Elle a été réalisée par François Parmentier, un infographiste de métier qui a travaillé sur de gros projets, avec des artistes de jazz américains, avec Manu di Bango et j’ai la chance de l’avoir dans mon entourage. Naturellement, je l’ai sollicité, je connaissais la qualité de son travail… Je lui ai fait écouter l’album, lui ai parlé du concept de dualité, d’opposition, de peaux… Je lui ai donné des mots clés et carte blanche. On voulait une pochette qui claque et qui, quand on la regarde de près, fasse dire qu’il y a des détails intéressants.

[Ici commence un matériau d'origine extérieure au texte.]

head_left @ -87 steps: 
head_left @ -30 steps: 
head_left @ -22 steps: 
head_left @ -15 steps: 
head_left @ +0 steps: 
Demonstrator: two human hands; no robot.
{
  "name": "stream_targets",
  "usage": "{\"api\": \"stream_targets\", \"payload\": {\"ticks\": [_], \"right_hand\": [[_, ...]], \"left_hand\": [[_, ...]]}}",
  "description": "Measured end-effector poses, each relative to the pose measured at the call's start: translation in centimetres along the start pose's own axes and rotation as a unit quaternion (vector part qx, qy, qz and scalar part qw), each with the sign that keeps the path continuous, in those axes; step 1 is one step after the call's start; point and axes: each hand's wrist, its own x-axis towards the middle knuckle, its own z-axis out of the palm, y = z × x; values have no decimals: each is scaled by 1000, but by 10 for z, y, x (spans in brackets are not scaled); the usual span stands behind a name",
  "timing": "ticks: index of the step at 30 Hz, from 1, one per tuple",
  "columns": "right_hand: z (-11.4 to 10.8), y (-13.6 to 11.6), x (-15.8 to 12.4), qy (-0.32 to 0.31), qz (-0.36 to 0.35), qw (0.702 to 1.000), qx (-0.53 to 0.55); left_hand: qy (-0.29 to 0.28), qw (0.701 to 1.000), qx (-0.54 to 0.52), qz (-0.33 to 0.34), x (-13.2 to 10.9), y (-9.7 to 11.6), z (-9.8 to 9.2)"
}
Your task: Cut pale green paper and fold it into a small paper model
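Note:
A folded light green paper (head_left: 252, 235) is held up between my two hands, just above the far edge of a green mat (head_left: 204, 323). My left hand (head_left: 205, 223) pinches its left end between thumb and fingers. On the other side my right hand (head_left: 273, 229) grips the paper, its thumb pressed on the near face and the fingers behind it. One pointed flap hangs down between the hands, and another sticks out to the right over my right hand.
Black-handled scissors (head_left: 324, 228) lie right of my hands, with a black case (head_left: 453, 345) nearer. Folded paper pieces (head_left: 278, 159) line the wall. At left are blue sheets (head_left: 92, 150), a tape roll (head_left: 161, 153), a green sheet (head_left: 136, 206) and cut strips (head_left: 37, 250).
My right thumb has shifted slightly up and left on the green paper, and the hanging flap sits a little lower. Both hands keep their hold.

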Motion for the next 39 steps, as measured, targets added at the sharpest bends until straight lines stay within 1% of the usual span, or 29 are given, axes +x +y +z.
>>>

Quand j’écoute l’album, j’entends en effet du Black Stone Cherry, du Black Sabbath, tu parlais de Blackberry Smoke… Vous vous appelez Black River Sons. Etait-il important que le mot Black fasse partie du nom du groupe ?
Quand on cherchait un nom, on s’était donné un cahier des charges : le nom devait comporter trois parties, comme Blackstone Cherry, Black Country Communion, Blackberry Smoke… On voulait un nom en trois parties qui commence par « black ». River, c’est en fait un affluent du Mississppi, la Black River, qui le rencontre dans l’Arkansas. Comme on joue du rock sudiste, ben, c’était logique : Mississippi, le sud, la Black river, c’est venu tout naturellement en rajoutant Sons. C’est moi qui ai trouvé le nom et on a trouvé que ça sonnait bien.
Si tu devais penser à une devise pour Black River Sons, ce serait quoi ?
(Il réfléchit) Nous, ce qu’on veut, c’est jouer sur scène, donc je dirais : Play or die ! joues ou meurs. Défendre notre album en concert, élargir notre champ d’action, faire découvrir Black River Sons au plus grand nombre.